Abstract
Abstract
Background:
Framing is known to influence decision making.
Objective:
The study objective was to describe language used by physicians when discussing treatment options with a critically and terminally ill elder.
Methods:
High-fidelity simulation was used, involving an elder with end-stage cancer and life-threatening hypoxia, followed by a debriefing interview. Subjects were hospitalist, emergency medicine, and critical care physicians from three academic medical centers. Measures were observation of encounters in real time followed by content analysis of simulation and debriefing interview transcripts. During the simulation we identified the first mention (“broaching”) of principal treatment options—intubation and mechanical ventilation (life-sustaining treatment [LST]) and palliation in anticipation of death (palliation)—and used constant comparative methods to identify language used.

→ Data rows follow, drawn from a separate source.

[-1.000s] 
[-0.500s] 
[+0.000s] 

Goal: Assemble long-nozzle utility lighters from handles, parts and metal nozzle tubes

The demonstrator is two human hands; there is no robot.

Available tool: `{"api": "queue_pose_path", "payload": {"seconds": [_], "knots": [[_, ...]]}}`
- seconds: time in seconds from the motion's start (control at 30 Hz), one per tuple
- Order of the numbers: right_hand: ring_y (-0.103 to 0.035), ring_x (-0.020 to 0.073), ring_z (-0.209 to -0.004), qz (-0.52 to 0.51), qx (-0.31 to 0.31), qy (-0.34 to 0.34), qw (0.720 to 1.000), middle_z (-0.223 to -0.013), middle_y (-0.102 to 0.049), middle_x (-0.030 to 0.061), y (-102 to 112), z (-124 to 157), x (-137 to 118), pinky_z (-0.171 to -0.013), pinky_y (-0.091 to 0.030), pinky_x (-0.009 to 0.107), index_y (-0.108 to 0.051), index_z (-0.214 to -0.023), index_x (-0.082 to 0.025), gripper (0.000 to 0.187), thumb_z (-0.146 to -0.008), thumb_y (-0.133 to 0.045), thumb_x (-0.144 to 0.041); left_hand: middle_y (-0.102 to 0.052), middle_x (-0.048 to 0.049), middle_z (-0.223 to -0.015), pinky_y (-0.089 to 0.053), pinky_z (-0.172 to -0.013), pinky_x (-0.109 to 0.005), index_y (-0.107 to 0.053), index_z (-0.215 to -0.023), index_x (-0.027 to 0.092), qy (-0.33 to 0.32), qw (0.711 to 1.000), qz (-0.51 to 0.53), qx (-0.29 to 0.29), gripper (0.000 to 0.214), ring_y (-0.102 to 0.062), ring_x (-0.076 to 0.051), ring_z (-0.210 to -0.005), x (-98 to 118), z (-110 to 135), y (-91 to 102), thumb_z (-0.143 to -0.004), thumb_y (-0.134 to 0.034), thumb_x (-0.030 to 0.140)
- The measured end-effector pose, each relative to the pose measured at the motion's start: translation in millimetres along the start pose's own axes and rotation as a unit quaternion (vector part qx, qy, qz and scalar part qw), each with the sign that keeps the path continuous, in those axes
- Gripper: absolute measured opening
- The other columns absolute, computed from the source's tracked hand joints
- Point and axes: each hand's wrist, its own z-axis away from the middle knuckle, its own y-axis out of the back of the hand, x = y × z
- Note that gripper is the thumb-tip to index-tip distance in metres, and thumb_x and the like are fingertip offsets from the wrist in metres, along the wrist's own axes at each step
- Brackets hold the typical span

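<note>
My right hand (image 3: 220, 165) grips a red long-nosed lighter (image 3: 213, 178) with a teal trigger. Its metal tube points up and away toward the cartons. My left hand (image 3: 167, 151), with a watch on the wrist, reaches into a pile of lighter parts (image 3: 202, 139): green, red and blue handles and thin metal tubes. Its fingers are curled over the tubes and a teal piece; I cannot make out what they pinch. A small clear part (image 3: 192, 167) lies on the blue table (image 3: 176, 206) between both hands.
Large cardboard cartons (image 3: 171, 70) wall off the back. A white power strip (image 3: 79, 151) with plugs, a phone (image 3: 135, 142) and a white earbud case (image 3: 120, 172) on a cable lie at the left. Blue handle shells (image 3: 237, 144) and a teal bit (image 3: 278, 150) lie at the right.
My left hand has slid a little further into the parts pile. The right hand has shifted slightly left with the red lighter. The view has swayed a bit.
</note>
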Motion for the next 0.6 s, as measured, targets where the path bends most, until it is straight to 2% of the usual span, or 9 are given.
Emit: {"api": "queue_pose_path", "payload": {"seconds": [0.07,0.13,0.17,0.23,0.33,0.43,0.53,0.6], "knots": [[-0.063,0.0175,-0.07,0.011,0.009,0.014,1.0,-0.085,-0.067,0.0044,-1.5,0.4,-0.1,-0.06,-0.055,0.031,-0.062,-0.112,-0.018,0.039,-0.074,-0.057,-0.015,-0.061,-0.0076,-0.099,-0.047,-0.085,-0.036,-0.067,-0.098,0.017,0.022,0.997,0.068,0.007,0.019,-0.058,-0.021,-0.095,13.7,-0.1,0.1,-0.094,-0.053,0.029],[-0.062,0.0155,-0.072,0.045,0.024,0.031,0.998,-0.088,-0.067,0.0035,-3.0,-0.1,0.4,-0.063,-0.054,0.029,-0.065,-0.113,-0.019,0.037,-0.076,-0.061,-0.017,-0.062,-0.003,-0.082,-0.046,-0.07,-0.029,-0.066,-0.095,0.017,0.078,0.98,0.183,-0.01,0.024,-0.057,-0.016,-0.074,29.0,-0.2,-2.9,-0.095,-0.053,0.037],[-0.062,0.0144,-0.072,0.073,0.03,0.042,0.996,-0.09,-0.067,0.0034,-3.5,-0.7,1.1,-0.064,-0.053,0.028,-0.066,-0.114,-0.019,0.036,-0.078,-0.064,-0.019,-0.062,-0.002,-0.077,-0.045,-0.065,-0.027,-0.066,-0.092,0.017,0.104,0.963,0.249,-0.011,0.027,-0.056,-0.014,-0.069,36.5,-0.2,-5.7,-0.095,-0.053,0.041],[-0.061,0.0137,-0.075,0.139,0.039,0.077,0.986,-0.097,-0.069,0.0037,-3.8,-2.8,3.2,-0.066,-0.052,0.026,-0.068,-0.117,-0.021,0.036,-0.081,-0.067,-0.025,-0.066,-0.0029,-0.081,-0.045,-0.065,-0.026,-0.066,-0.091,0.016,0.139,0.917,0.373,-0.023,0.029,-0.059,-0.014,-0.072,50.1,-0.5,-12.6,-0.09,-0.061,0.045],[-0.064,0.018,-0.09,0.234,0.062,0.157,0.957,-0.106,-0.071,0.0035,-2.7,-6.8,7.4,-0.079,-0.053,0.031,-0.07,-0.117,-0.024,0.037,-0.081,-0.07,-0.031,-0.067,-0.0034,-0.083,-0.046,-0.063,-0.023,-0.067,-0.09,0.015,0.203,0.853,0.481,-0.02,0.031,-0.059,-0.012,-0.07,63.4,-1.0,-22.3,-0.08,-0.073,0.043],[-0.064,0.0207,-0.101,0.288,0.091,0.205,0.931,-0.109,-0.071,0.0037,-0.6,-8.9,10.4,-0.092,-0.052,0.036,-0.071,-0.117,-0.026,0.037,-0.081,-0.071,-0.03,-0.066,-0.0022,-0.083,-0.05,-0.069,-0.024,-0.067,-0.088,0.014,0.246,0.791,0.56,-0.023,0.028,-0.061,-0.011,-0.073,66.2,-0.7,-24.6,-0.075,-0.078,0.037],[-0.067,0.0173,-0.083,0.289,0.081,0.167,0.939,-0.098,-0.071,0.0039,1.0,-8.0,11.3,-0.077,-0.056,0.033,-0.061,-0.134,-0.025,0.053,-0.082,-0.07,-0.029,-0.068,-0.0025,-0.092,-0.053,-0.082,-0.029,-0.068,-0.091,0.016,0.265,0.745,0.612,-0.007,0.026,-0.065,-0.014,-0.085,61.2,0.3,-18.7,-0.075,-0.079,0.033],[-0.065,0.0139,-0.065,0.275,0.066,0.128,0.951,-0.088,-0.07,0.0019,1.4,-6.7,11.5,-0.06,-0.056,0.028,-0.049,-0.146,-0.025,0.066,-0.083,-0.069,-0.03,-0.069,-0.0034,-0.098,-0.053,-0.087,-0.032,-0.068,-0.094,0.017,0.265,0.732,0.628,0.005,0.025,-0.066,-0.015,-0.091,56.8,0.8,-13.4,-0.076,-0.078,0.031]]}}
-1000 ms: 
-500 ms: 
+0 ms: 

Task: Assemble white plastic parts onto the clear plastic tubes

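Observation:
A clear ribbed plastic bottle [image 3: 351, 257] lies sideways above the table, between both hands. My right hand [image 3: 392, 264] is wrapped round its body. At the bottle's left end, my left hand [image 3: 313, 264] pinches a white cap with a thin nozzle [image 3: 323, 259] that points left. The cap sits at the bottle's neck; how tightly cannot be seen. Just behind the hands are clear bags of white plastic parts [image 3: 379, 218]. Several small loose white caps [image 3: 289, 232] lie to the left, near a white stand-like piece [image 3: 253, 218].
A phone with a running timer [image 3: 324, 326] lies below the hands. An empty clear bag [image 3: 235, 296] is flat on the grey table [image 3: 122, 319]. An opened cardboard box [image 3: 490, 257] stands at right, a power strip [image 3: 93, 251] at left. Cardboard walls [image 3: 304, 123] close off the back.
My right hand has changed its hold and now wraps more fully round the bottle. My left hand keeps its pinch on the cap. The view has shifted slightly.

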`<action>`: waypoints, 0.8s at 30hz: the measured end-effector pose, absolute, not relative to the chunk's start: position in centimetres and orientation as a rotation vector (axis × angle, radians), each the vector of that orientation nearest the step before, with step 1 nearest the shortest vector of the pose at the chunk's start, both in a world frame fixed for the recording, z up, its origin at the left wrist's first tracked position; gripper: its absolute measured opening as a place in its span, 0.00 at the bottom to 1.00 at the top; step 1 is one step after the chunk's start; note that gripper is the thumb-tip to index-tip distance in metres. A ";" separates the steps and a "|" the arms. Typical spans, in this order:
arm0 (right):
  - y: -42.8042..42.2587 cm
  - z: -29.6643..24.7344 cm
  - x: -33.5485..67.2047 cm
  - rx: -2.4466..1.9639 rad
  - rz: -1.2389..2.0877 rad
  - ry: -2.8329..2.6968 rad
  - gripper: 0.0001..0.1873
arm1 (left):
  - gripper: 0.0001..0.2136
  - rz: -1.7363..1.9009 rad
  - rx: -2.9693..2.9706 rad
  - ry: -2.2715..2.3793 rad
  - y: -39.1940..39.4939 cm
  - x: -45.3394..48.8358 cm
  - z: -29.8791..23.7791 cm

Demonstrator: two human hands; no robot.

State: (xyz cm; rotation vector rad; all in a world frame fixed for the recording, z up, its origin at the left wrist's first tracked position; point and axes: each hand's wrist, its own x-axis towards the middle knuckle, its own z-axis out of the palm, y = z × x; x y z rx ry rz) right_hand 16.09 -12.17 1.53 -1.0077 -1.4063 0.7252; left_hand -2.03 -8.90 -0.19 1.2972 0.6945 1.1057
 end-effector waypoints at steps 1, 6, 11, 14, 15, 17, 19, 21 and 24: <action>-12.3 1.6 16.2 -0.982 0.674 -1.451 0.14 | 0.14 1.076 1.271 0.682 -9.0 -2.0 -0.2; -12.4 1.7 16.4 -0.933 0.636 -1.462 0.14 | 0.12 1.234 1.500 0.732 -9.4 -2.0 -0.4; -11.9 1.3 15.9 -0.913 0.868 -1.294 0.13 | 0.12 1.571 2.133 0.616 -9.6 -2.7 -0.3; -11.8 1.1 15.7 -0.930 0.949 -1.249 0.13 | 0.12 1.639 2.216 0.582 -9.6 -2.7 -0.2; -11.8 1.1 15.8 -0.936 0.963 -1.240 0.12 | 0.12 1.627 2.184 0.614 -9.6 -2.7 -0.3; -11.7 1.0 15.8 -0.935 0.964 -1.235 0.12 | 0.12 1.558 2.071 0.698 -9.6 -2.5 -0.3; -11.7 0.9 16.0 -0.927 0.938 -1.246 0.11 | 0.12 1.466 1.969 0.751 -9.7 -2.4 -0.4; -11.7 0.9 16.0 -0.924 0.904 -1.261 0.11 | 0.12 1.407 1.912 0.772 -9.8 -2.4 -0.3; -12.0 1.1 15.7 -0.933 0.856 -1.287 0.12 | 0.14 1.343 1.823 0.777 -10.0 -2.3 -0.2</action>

We identified physician opinions about the use of LST in this clinical context during the debriefing interviews, and compared language used with opinions.
Results:
Among 114 physician subjects, 106 discussed LST, 86 discussed palliation, and 84 discussed both. We identified five frames: will (decided), must (necessary), should (convention), could (option), and ask (elicitation of preferences). Physicians broached LST differently than palliation (p<0.01), most commonly framing LST as necessary (53%), while framing palliation as optional (49%). Among physicians who framed LST as imperative (will or must), 16 (30%) felt intubation would be inappropriate in this clinical situation.
Conclusions:
In this high-fidelity simulation experiment involving a critically and terminally ill elder, the majority of physicians framed the available options in ways implying LST was the expected or preferred choice. Framing of treatment options could influence ultimate treatment decisions.